Work request:
This exercise calls for the records to be repeated in full, exactly as written.

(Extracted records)
================================

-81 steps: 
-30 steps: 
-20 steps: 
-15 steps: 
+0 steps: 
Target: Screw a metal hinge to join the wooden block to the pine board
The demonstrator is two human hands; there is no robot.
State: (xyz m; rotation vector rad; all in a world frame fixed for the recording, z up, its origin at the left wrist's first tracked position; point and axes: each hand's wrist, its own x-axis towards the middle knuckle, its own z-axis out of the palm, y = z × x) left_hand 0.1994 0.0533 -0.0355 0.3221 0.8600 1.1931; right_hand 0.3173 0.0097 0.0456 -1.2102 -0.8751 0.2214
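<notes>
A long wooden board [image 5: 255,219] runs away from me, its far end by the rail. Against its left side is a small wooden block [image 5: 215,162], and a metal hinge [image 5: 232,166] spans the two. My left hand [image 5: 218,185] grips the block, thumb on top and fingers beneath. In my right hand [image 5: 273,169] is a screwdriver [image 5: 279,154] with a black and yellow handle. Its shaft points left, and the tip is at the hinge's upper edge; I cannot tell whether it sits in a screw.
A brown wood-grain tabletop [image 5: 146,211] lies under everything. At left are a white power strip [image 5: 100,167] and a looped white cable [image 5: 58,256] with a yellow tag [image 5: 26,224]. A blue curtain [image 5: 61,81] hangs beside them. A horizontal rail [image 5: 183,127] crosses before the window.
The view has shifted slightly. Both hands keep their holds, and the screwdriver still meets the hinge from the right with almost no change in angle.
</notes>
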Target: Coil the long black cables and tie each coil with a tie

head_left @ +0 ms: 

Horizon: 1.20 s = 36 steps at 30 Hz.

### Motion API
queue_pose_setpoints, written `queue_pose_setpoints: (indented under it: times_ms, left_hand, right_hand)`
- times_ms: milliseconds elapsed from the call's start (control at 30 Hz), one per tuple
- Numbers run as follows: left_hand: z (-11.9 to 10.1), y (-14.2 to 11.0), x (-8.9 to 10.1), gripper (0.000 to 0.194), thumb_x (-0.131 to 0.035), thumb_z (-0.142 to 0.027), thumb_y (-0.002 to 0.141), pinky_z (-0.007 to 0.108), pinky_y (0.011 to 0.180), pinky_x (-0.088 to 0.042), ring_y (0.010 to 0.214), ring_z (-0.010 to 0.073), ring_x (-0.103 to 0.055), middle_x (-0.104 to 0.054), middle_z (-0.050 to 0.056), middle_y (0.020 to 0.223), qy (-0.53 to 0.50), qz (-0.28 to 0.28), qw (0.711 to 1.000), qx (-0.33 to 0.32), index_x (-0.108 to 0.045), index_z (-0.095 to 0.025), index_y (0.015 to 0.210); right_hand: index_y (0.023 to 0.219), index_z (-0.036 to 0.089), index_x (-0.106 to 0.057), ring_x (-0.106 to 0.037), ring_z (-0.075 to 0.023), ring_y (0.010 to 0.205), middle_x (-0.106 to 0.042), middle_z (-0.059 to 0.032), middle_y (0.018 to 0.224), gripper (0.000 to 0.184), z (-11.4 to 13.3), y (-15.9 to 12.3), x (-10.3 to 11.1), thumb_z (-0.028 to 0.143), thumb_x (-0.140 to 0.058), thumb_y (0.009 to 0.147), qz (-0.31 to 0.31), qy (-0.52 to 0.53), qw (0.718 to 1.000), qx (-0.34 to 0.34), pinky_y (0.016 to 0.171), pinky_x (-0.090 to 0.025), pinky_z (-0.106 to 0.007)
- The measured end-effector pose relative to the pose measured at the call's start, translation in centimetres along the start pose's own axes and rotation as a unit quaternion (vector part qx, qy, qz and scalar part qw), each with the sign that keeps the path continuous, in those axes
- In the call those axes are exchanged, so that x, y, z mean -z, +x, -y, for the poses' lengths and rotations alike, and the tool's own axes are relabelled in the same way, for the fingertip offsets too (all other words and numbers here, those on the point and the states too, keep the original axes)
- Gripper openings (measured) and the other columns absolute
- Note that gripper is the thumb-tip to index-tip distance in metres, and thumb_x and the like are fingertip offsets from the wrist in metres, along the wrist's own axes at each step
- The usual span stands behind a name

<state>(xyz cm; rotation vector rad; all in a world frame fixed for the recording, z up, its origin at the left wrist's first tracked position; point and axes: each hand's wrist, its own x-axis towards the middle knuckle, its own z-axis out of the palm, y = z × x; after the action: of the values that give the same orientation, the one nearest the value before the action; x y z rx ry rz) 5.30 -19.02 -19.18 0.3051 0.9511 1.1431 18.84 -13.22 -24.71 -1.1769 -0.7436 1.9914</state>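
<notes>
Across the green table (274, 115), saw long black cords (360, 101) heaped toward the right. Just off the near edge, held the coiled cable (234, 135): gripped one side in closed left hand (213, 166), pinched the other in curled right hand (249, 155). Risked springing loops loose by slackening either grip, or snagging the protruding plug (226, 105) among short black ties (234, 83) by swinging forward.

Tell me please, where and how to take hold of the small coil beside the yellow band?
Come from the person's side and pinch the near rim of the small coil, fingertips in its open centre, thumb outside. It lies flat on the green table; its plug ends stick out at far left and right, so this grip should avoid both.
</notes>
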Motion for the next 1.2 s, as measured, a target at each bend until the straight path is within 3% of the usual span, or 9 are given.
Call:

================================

Task result:
-81 steps: 
-30 steps: 
-20 steps: 
-15 steps: 
+0 steps: 
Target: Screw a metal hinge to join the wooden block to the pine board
The demonstrator is two human hands; there is no robot.
State: (xyz m; rotation vector rad; all in a world frame fixed for the recording, z up, its origin at the left wrist's first tracked position; point and axes: each hand's wrist, its own x-axis towards the middle knuckle, its own z-axis out of the palm, y = z × x) left_hand 0.1994 0.0533 -0.0355 0.3221 0.8600 1.1931; right_hand 0.3173 0.0097 0.0456 -1.2102 -0.8751 0.2214
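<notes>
A long wooden board [image 5: 255,219] runs away from me, its far end by the rail. Against its left side is a small wooden block [image 5: 215,162], and a metal hinge [image 5: 232,166] spans the two. My left hand [image 5: 218,185] grips the block, thumb on top and fingers beneath. In my right hand [image 5: 273,169] is a screwdriver [image 5: 279,154] with a black and yellow handle. Its shaft points left, and the tip is at the hinge's upper edge; I cannot tell whether it sits in a screw.
A brown wood-grain tabletop [image 5: 146,211] lies under everything. At left are a white power strip [image 5: 100,167] and a looped white cable [image 5: 58,256] with a yellow tag [image 5: 26,224]. A blue curtain [image 5: 61,81] hangs beside them. A horizontal rail [image 5: 183,127] crosses before the window.
The view has shifted slightly. Both hands keep their holds, and the screwdriver still meets the hinge from the right with almost no change in angle.
</notes>
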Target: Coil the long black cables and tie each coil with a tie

head_left @ +0 ms: 

Horizon: 1.20 s = 36 steps at 30 Hz.

### Motion API
queue_pose_setpoints, written `queue_pose_setpoints: (indented under it: times_ms, left_hand, right_hand)`
- times_ms: milliseconds elapsed from the call's start (control at 30 Hz), one per tuple
- Numbers run as follows: left_hand: z (-11.9 to 10.1), y (-14.2 to 11.0), x (-8.9 to 10.1), gripper (0.000 to 0.194), thumb_x (-0.131 to 0.035), thumb_z (-0.142 to 0.027), thumb_y (-0.002 to 0.141), pinky_z (-0.007 to 0.108), pinky_y (0.011 to 0.180), pinky_x (-0.088 to 0.042), ring_y (0.010 to 0.214), ring_z (-0.010 to 0.073), ring_x (-0.103 to 0.055), middle_x (-0.104 to 0.054), middle_z (-0.050 to 0.056), middle_y (0.020 to 0.223), qy (-0.53 to 0.50), qz (-0.28 to 0.28), qw (0.711 to 1.000), qx (-0.33 to 0.32), index_x (-0.108 to 0.045), index_z (-0.095 to 0.025), index_y (0.015 to 0.210); right_hand: index_y (0.023 to 0.219), index_z (-0.036 to 0.089), index_x (-0.106 to 0.057), ring_x (-0.106 to 0.037), ring_z (-0.075 to 0.023), ring_y (0.010 to 0.205), middle_x (-0.106 to 0.042), middle_z (-0.059 to 0.032), middle_y (0.018 to 0.224), gripper (0.000 to 0.184), z (-11.4 to 13.3), y (-15.9 to 12.3), x (-10.3 to 11.1), thumb_z (-0.028 to 0.143), thumb_x (-0.140 to 0.058), thumb_y (0.009 to 0.147), qz (-0.31 to 0.31), qy (-0.52 to 0.53), qw (0.718 to 1.000), qx (-0.34 to 0.34), pinky_y (0.016 to 0.171), pinky_x (-0.090 to 0.025), pinky_z (-0.106 to 0.007)
- The measured end-effector pose relative to the pose measured at the call's start, translation in centimetres along the start pose's own axes and rotation as a unit quaternion (vector part qx, qy, qz and scalar part qw), each with the sign that keeps the path continuous, in those axes
- In the call those axes are exchanged, so that x, y, z mean -z, +x, -y, for the poses' lengths and rotations alike, and the tool's own axes are relabelled in the same way, for the fingertip offsets too (all other words and numbers here, those on the point and the states too, keep the original axes)
- Gripper openings (measured) and the other columns absolute
- Note that gripper is the thumb-tip to index-tip distance in metres, and thumb_x and the like are fingertip offsets from the wrist in metres, along the wrist's own axes at each step
- The usual span stands behind a name

<state>(xyz cm; rotation vector rad; all in a world frame fixed for the recording, z up, its origin at the left wrist's first tracked position; point and axes: each hand's wrist, its own x-axis towards the middle knuckle, its own z-axis out of the palm, y = z × x; after the action: of the values that give the same orientation, the one nearest the value before the action; x y z rx ry rz) 5.30 -19.02 -19.18 0.3051 0.9511 1.1431 18.84 -13.22 -24.71 -1.1769 -0.7436 1.9914</state>
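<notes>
Across the green table (274, 115), saw long black cords (360, 101) heaped toward the right. Just off the near edge, held the coiled cable (234, 135): gripped one side in closed left hand (213, 166), pinched the other in curled right hand (249, 155). Risked springing loops loose by slackening either grip, or snagging the protruding plug (226, 105) among short black ties (234, 83) by swinging forward.

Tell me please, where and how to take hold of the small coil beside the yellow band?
Come from the person's side and pinch the near rim of the small coil, fingertips in its open centre, thumb outside. It lies flat on the green table; its plug ends stick out at far left and right, so this grip should avoid both.
</notes>
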Motion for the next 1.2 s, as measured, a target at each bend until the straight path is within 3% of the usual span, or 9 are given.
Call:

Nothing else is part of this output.